Instructions for the task
Among the entries below, how many lines include "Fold"? Answer with the number only.

Supplied records

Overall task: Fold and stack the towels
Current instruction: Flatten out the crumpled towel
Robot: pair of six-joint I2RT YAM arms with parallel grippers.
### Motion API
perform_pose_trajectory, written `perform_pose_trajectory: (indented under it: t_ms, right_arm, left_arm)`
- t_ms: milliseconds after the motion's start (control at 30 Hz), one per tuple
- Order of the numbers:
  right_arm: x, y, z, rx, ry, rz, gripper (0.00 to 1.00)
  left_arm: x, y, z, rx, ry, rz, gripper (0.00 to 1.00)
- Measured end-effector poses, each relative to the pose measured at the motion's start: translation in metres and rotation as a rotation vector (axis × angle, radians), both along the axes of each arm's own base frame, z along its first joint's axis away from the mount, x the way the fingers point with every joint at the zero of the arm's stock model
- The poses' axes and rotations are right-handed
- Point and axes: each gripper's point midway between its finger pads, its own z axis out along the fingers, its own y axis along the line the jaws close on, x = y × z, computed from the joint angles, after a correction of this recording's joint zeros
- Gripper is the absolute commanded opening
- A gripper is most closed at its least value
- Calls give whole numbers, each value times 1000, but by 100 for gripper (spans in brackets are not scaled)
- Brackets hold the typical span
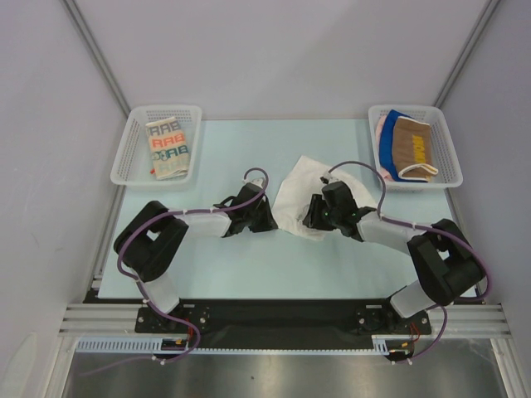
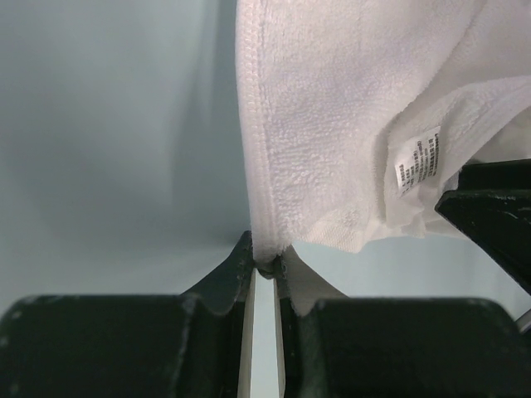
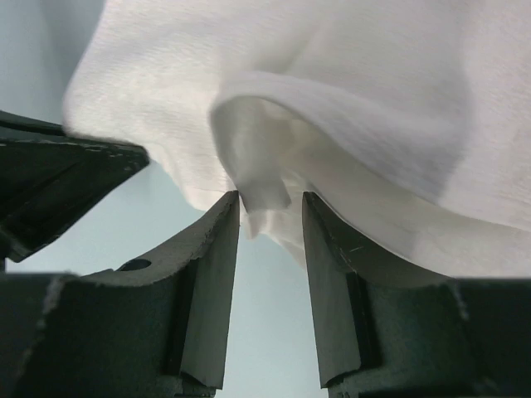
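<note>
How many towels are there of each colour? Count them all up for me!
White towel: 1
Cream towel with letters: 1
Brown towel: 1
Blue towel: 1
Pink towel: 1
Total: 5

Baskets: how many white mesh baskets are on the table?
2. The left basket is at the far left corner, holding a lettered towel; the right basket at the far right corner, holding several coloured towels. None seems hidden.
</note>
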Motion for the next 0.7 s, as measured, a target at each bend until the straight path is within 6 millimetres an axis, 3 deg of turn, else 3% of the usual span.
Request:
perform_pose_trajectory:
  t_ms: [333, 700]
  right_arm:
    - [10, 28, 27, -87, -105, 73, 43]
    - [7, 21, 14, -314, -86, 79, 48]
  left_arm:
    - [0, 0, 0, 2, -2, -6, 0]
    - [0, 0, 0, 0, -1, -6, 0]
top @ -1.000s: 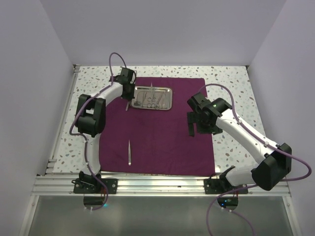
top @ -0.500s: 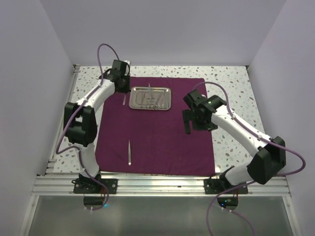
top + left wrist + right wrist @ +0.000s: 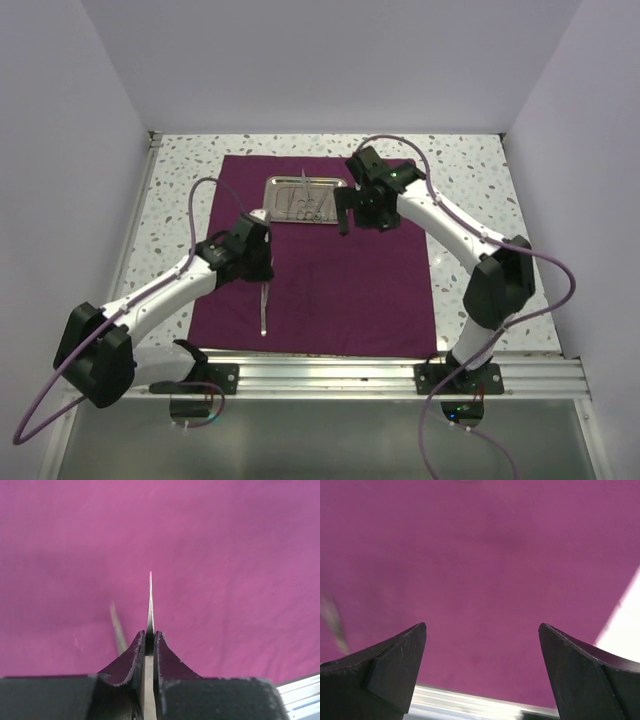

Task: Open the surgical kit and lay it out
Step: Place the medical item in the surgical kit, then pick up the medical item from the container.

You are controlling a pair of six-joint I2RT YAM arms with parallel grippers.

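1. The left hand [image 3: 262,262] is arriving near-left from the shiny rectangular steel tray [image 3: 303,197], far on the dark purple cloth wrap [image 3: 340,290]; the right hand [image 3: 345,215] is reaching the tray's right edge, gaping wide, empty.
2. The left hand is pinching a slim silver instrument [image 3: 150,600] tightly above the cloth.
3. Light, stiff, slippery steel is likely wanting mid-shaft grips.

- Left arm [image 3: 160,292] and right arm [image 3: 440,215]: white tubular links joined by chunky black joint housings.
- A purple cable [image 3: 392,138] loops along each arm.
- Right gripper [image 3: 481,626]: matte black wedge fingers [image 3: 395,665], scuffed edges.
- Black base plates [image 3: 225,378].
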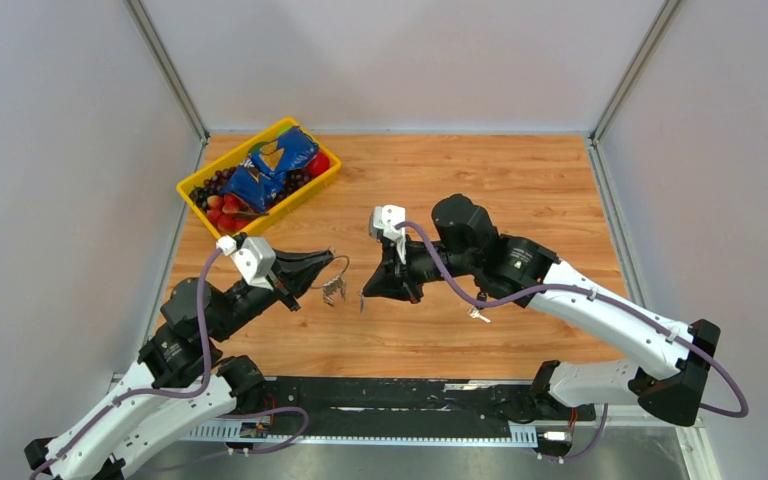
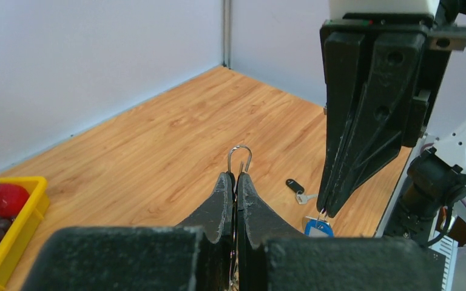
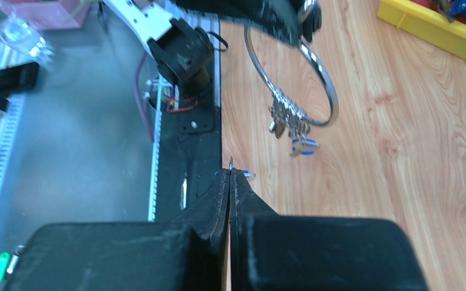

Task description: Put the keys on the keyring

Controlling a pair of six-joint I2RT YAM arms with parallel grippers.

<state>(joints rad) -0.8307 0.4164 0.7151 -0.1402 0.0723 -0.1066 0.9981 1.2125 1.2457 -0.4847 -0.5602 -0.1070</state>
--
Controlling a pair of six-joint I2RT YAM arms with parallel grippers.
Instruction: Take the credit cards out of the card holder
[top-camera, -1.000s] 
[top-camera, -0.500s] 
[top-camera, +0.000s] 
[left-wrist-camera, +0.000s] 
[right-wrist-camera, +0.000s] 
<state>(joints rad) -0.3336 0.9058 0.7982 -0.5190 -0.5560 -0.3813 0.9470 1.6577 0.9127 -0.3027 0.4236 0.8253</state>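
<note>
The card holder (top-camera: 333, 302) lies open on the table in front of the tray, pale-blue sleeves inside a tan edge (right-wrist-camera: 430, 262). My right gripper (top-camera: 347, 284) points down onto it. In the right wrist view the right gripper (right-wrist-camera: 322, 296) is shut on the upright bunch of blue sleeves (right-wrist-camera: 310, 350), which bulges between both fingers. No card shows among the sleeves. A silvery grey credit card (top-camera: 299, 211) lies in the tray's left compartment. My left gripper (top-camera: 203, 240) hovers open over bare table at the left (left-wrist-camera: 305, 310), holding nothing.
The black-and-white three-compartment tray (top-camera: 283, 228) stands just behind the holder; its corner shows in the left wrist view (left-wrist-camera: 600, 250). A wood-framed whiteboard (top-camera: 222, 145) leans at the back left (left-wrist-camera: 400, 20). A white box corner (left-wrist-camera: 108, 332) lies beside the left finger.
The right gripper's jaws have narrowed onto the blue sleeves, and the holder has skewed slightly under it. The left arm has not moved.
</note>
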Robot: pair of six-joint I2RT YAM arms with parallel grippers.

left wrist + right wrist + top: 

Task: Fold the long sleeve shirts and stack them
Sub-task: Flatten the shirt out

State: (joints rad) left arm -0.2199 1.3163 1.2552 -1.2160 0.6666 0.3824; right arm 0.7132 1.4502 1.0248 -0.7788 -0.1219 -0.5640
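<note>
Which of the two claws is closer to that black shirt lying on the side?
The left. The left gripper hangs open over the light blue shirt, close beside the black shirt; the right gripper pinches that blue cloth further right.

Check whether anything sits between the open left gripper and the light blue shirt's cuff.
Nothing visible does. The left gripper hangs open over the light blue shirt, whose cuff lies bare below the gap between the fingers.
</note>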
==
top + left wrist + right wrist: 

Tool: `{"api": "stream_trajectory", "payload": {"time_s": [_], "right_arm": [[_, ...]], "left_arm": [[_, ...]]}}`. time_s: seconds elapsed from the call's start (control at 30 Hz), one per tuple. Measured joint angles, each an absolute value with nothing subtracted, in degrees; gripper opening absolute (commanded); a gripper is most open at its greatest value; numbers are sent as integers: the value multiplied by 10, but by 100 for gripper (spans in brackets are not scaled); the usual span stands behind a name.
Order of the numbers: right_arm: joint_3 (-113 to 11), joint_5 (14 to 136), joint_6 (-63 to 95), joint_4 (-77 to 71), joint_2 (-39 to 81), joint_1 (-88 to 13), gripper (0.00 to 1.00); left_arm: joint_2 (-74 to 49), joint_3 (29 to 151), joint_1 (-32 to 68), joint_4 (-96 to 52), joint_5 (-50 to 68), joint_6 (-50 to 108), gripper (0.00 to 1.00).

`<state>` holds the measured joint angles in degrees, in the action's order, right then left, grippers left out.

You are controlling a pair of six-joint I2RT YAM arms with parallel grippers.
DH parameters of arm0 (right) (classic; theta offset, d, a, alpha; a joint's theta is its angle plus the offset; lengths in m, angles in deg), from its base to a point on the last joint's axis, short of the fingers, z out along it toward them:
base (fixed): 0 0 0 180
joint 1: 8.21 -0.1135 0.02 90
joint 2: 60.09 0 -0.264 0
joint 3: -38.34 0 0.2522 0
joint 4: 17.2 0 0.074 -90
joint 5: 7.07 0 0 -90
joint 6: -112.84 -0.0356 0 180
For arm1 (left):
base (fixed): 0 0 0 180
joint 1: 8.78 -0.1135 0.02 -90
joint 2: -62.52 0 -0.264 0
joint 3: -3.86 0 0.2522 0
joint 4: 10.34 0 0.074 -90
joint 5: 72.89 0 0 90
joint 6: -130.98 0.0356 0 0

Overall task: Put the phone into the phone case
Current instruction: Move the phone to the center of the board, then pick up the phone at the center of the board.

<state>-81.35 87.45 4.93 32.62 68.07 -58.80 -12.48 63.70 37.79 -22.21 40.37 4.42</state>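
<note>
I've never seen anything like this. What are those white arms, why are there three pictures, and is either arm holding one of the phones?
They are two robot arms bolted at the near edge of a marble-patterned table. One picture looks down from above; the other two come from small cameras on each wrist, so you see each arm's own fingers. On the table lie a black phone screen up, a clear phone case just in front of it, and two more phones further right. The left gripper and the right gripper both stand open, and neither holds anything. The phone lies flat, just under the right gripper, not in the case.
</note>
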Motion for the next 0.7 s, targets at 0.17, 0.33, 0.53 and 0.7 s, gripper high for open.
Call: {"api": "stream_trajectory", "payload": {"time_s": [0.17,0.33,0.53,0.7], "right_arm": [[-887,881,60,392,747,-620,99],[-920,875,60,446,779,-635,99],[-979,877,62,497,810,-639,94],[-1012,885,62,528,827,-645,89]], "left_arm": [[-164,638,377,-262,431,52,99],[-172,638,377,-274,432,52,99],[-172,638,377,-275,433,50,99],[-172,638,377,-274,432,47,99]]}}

Response
2